Questa piccola intuizione non è venuta a me. Non posso prendere il merito di un’idea che nella sua minutezza ha rivoluzionato il mio modo di vedere un’elevazione. Certo, magari si è tradotta poco nella pratica, ma è stata una vera scoperta per quanto riguarda l’essenza di essa. IL SALTO è un BREVE VOLO: quella cosa che sogniamo di fare tutti, prima o poi. L’esperienza onirica migliore, anche quando si conclude con uno schianto; non arriviamo fino a lì giacché il sogno si cautela e fa sì che ci svegliamo prima, mitigando l’atterraggio.
La sindrome del supereroe, giusto? La libertà e la leggerezza: la sospensione nel vuoto! Tutto si concentra nell’immagine del corpo che per frazioni di secondo non è attaccato al suolo.
Lo stesso vale per ‘i fuori peso’, ciò che fa intendere che, anche se un arto ha un po’ di aderenza a terra, è in evidentissimo disequilibrio e sta decisamente percorrendo il tragitto fino ad appoggiarsi al suolo.
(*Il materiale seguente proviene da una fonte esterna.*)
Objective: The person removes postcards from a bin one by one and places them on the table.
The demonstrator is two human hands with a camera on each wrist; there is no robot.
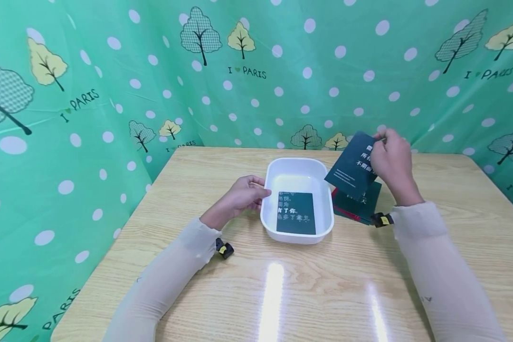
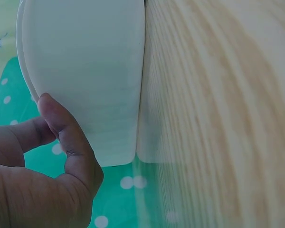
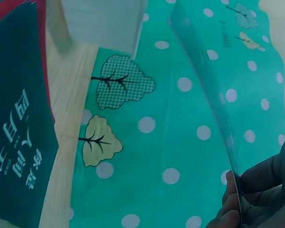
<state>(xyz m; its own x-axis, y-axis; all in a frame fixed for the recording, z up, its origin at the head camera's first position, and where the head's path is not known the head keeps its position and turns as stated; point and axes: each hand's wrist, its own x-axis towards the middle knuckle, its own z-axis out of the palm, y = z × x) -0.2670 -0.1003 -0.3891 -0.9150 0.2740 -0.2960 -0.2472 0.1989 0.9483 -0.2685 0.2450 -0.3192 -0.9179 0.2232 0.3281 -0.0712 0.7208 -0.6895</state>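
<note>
Our right hand [image 1: 392,156] pinches a dark green rectangular printed card [image 1: 349,166], its long axis slanting from far right to near left, just right of the white rectangular plastic tray [image 1: 297,238] whose left rim our left hand [image 1: 248,194] grips. Our right hand hides some white lettering, and the card covers part of the dark green and red stack [image 1: 361,209] below.

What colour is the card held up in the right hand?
The card is dark teal with white lettering; clearest in the head view.

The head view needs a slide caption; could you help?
Left hand grips white tray; right hand pinches dark card near stacked cards.
</note>
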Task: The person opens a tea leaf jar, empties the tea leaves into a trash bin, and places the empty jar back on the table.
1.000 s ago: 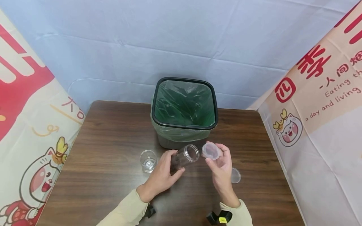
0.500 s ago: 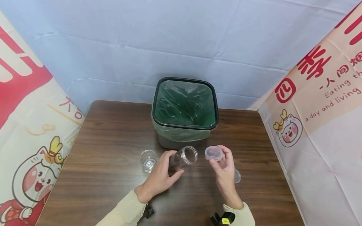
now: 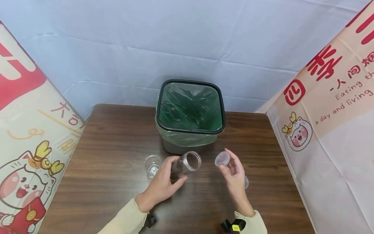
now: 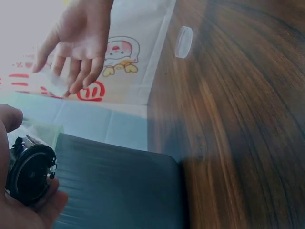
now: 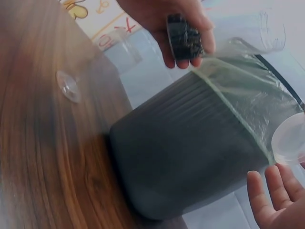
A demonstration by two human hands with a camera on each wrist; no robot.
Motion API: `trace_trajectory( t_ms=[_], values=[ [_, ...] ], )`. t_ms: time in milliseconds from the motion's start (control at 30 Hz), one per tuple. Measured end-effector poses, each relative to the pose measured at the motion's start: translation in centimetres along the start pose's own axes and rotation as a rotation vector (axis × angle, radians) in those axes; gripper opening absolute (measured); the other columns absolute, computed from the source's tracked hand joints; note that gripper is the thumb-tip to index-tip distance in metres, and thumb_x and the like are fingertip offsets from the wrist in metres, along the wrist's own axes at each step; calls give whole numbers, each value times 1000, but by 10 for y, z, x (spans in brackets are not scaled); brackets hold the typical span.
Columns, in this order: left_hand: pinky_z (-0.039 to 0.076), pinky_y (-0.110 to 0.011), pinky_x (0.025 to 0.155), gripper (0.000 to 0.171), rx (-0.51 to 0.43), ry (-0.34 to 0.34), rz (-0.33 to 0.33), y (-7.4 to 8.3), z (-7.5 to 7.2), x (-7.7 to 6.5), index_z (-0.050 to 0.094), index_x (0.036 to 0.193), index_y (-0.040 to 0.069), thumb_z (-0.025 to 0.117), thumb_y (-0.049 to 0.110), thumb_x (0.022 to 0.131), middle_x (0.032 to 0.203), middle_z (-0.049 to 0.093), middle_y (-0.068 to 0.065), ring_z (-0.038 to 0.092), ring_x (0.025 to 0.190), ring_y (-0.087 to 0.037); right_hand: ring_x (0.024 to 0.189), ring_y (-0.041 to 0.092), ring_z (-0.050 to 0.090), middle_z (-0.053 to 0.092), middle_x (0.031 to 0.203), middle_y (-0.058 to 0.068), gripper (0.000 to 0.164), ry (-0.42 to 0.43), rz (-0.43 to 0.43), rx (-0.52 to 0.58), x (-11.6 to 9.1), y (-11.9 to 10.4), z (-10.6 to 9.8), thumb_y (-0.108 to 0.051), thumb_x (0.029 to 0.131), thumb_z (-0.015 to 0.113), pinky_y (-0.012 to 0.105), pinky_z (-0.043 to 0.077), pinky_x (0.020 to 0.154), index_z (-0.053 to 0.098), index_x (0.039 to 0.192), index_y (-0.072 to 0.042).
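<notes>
My left hand (image 3: 160, 182) grips a clear jar (image 3: 181, 166), tilted with its open threaded mouth toward the right. Dark bits (image 5: 183, 40) lie at the jar's bottom in the right wrist view. A few centimetres to the right, my right hand (image 3: 236, 182) pinches a translucent round lid (image 3: 222, 159) between thumb and fingers, apart from the jar. On the table beside my right wrist lies another clear disc-like lid (image 4: 184, 42), partly hidden by that hand in the head view. A clear glass cup (image 3: 152, 166) stands left of my left hand.
Just behind the hands stands a grey bin (image 3: 178, 148) with a black rim and a green liner bag. The brown wooden table (image 3: 122, 136) meets a pale cloth backdrop, with printed cloths on both sides.
My left hand and the jar have shifted slightly left. My right hand has moved right with the lid, turning it, so the gap between jar and lid is wider.
</notes>
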State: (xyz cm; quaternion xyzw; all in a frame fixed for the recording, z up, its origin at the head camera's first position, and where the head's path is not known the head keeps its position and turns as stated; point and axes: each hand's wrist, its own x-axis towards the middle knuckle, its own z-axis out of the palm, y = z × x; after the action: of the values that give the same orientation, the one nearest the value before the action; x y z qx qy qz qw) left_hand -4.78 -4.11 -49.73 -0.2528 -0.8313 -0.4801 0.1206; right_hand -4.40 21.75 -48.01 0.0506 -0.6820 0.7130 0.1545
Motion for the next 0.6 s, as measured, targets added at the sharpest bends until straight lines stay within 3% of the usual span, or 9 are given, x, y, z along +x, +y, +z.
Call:
trace_trajectory(
  t_ms=[200,400,600],
  values=[
    [45,-36,90,60,-3,17,-16,3,-5,0,42,132,10,70,30,83,123,53,-3,53,107,-16,101,12,56,55,115,7,59,-37,13,-51,1,6,-7,15,80,61,21,51,79,43,136,9],
    [45,-37,90,61,1,21,-26,9,-12,-1,41,133,10,70,30,83,124,53,-4,53,107,-16,97,13,56,56,111,12,57,-3,38,-83,1,16,-11,17,75,65,21,51,70,44,128,13],
    [46,-35,88,63,-7,38,-65,10,-18,-4,41,133,10,72,29,81,124,55,-1,53,106,-13,96,12,56,56,109,13,55,-27,92,-231,1,21,-17,9,75,71,18,49,62,49,126,9]
  ],
)
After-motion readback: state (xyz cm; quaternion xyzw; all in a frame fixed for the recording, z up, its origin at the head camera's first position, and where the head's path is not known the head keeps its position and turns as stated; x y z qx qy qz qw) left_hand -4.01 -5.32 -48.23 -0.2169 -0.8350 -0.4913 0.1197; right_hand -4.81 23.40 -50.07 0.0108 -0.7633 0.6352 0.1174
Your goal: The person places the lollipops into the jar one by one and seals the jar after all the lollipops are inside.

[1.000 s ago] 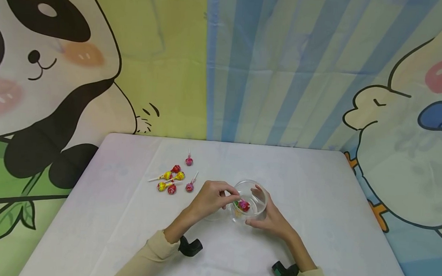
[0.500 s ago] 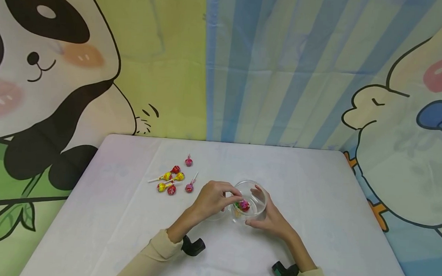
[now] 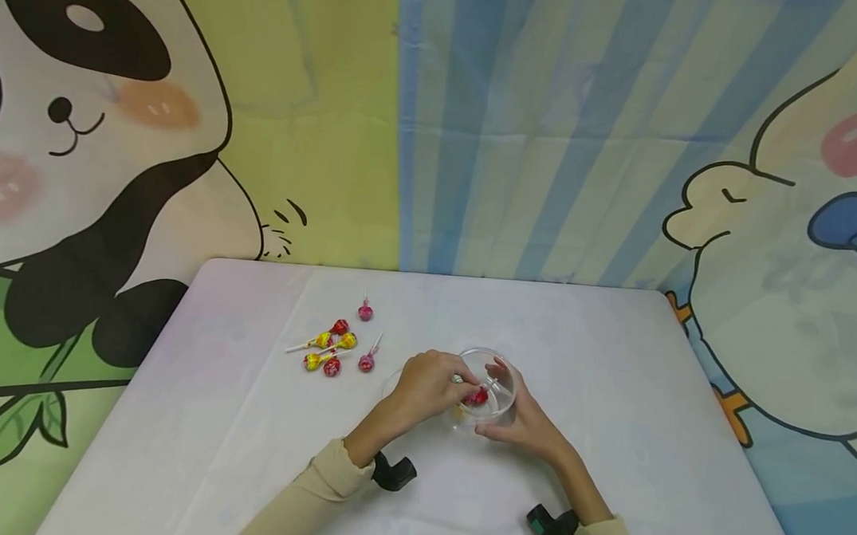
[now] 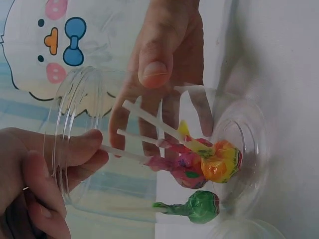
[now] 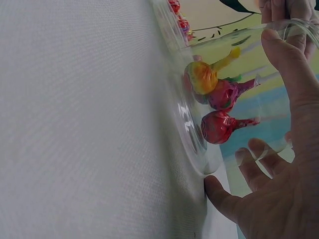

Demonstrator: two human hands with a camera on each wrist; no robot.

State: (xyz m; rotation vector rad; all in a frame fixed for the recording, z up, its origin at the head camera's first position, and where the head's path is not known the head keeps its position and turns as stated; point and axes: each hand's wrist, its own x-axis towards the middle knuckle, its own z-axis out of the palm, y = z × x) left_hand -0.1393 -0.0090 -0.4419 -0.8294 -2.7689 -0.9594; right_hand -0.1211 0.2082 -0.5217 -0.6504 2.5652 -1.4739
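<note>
A clear jar [image 3: 490, 410] stands on the white table, with several wrapped lollipops inside. Through its wall the left wrist view shows an orange-yellow lollipop [image 4: 222, 162], a pink-purple lollipop [image 4: 187, 172] and a green lollipop [image 4: 203, 206]; a red lollipop [image 5: 218, 127] shows in the right wrist view. My left hand [image 3: 429, 387] reaches in at the jar's mouth, thumb and fingers pinching the stick of the pink-purple lollipop. From the right, my right hand [image 3: 529, 419] holds the jar, its fingers and thumb curved around the wall.
Several more lollipops [image 3: 333, 343] lie loose on the table [image 3: 597, 363], left of the jar and toward the back. A clear round piece [image 4: 244, 229] lies beside the jar's base, partly hidden by my left arm. A printed cloth backdrop [image 3: 520, 136] hangs behind the table.
My left hand has moved slightly right and farther over the jar's mouth, and the lollipop it pinches has shifted right. The right hand and the jar have stayed put.
</note>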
1)ELEVAZIONE: decollo, spinta, rincorsa. I mezzi del corpo atti a decollare sono le gambe e la spinta che prendono dal pavimento. Piegando le ginocchia per un breve volo verticale, sarà sufficiente stenderle con forza usando i piedi pensando di spingere forte il pavimento. Superman lo fa un attimo dopo aver detto “più veloce della luce”.
Il massimo dell’elevazione l’abbiamo però con ciò che potremo chiamare una rincorsa. Qualcosa tipo corsa, o pochi passi, che possa servire come forma di compressione energetica per far esplodere la spinta al suolo di cui parlavamo prima. In queste forme estreme di volo (per noi esseri umani), si usa coordinare anche gli arti inferiori e spesso rotazioni del busto, slanci e non solo spinte.
2)FORMA: ecco, può essere varia ed eventuale. In aria ci sono più forme.
La prima è quella che abbiamo dopo aver staccato gli arti dal suolo, fa ancora parte del decollo ed è quella che si abbandona per avere quella che vogliamo si imprima nella retina di chi ci osserva. E’ strano chiamarla posizione, perché in realtà è un attimo di cristallizzazione dinamica. Può variare in moltissime combinazioni a seconda della spinta e della durata del volo. Uscendo prepotentemente dall’accademismo, vi direi “a piacere”. Poi c’è la forma che ci prepara all’atterraggio, che non è giusto pensare solo come una serie di manovre atte a quello, giacché anche lei ha una sua rilevanza estetica.
3)ATTERRAGGIO: riappoggiarsi al suolo. Sì certo! Bello stare per aria, dare a noi stessi la possibilità del non peso è una cosa da dei olimpici, da santi o santoni indiani. Un attimo che ci cambia il modo di vedere l’angolazione e le traiettorie possibili. Poi finisce…
Quindi ci si riassetta, rimettendoci nell’ordine di idee che la parabola ha necessariamente una fase discendente. Quindi il cervello si collega con tutti gli organi, apparati, arti preposti e si comincia la discesa. L’ultima cosa che ha lasciato il suolo è la prima che lo riconquista (un piede? CERTO NON LE GENGIVE) poi entrano in gioco gli ammortizzatori: caviglie, ginocchia, la schiena. Il freno è il riacquistare la verticalità, oppure un assetto con almeno un arto a terra.
Ve lo siete mai chiesto perché in “La bella lavanderina”, la filastrocca dice “Fai un salto e fanne un altro”? Vi siete mai chiesti come sareste cresciuti senza la possibilità di almeno un piccolo volo?